L’accord avec le Mercosur est un nouveau coup de poignard dans le dos des agriculteurs. Il signe une double capitulation, sociale et environnementale. 
 

  • Capitulation sociale car c’est bien un gigantesque plan social qui risque de se produire avec ce mauvais accord : comment les éleveurs de bovins, déjà plongés dans la crise, pourront-ils résister à l’arrivée sur le marché européen de 99 000 tonnes de viande bovine produite à bas coût ? Comment notre filière volaille pourra-t-elle s’en sortir alors que déjà 43% des poulets consommés en France sont importés et que cet accord prévoit 180 000 tonnes supplémentaires venant d’Amérique du Sud ? 
     
  • Capitulation environnementale car les produits agricoles qui demain arriveront sur le marché européen l’ont été avec des substances qui aujourd’hui sont interdites en France. Rien qu’au Brésil, 74% des produits phytosanitaires utilisés sont prohibés en Europe ! Lors des Etats généraux de l’alimentation, Emmanuel Macron avait plaidé pour une alimentation saine et durable et aujourd’hui, il qualifie de « bon accord » un texte qui risque de mettre à terre des filières qui font des efforts considérables en matière de qualité et de responsabilité environnementale, au profit des fermes usines sud-américaines. Ce double discours sur l’écologie est insupportable ! 
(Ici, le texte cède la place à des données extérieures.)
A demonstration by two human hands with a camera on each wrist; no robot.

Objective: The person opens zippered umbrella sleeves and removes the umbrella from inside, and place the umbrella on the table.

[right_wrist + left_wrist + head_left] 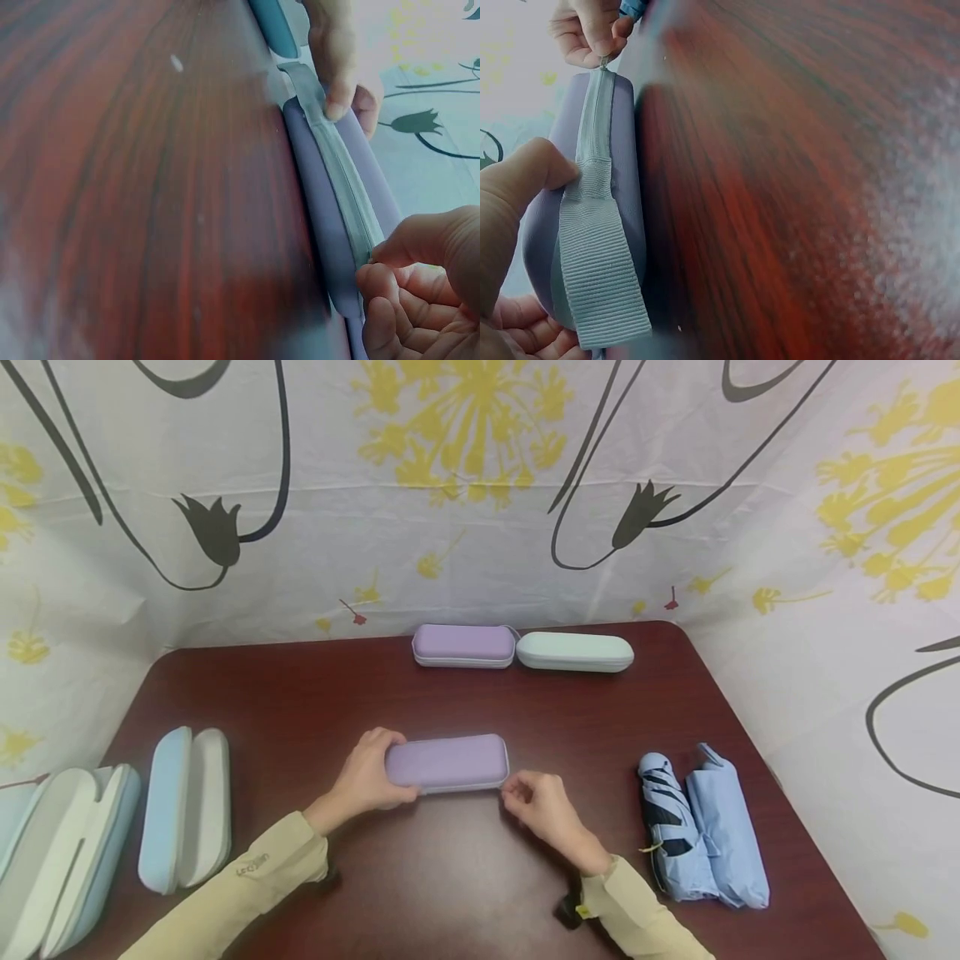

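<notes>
A closed purple zip case [450, 762] lies in the middle of the table. My left hand [366, 772] grips its left end, thumb on the near side and fingers at the back. At the right corner, my right hand [546, 808] pinches the small zipper pull [604, 62] between thumb and forefinger. In the left wrist view a pale grey ribbed strap [600, 262] hangs at the case's left end, below the left thumb. The zipper [347, 184] runs along the side, its teeth joined where they show.
Another purple case [464, 646] and a mint case [576, 652] stand at the table's back edge. To the left lie an open blue case [167, 810] and further open blue-and-white cases [112, 860]. Two folded blue umbrellas [727, 831] lie on the right.
</notes>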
Le Parlement français doit absolument se prononcer sur cet accord. Tout comme nos députés doivent défendre au Parlement européen les intérêts agricoles français. Nous ne devons rien lâcher pour nos agriculteurs. J’attends également qu’au niveau européen, des réformes démocratiques soient entreprises car ces accords commerciaux, conçus dans l’opacité la plus totale, doivent être enfin soumis à l’information des peuples et faire l’objet d’une plus grande association des parlements nationaux, avant toute signature. La commission européenne doit sortir de sa bulle idéologique : le libre échange dévoyé, les européens n’en veulent plus ; la concurrence déloyale, nos concitoyens n’en peuvent plus. Faire sauter les dernières barrières pour nos éleveurs alors qu’il y a seulement quelques semaines les européens ont très largement exprimé leur besoin de protection, c’est un déni de démocratie. C’est avec de telles décisions que se préparent les prochaines insurrections électorales.